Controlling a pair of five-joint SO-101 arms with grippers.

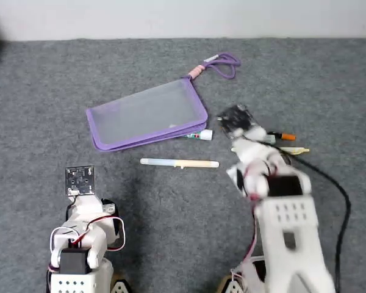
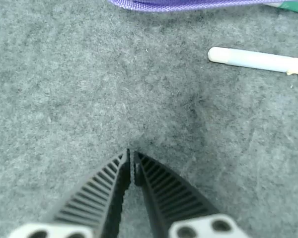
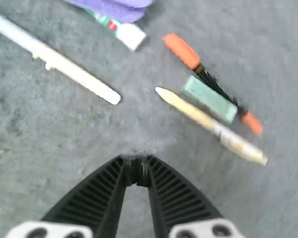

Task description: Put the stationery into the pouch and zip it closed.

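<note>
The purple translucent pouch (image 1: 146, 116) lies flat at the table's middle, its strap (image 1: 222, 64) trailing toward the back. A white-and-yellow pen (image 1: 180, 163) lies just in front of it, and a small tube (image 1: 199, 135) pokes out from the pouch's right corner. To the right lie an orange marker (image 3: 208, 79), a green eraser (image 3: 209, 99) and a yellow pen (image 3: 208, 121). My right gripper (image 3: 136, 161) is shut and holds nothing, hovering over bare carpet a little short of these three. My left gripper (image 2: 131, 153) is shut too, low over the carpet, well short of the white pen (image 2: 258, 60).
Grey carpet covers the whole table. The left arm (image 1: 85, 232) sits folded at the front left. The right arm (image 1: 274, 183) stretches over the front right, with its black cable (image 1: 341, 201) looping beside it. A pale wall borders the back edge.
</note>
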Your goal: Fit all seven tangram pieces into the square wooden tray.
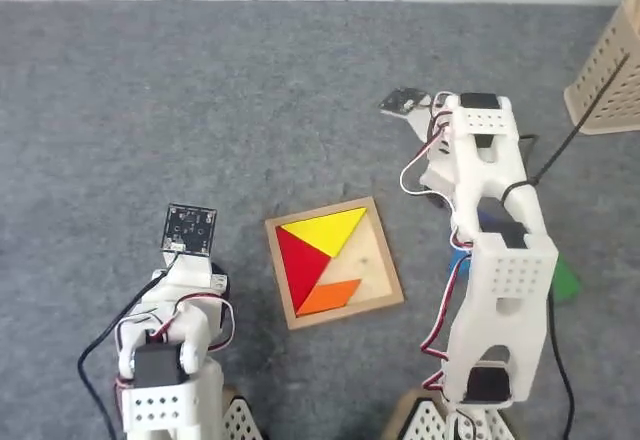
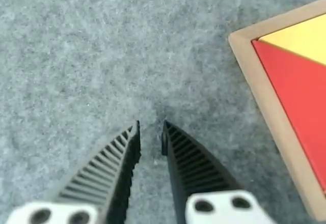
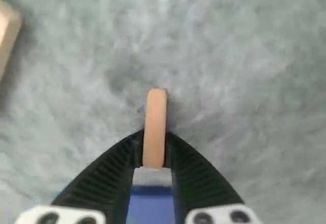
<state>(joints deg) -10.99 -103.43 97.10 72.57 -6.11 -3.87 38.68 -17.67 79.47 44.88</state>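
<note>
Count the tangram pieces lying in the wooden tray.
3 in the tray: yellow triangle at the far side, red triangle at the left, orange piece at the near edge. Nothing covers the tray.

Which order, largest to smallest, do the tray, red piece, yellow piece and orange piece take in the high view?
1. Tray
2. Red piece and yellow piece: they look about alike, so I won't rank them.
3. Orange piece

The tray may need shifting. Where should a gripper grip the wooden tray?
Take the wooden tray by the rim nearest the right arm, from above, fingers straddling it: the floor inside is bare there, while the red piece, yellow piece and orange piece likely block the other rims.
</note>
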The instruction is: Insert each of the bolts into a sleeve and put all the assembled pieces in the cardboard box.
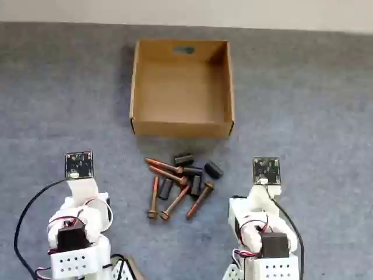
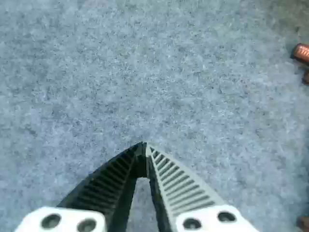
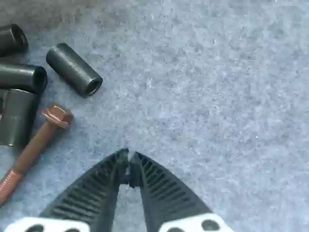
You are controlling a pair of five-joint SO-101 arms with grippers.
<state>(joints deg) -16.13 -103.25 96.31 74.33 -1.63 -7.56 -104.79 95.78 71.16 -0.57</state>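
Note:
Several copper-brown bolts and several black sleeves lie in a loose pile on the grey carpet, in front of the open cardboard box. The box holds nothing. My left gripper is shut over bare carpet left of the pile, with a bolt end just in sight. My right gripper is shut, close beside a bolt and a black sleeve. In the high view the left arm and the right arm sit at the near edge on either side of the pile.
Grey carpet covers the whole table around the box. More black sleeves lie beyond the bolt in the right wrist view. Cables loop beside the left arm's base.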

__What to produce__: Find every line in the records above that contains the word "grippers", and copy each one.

__Task response__:
Controlling a pair of five-joint SO-101 arms with grippers.
You are controlling a pair of five-joint SO-101 arms with grippers.

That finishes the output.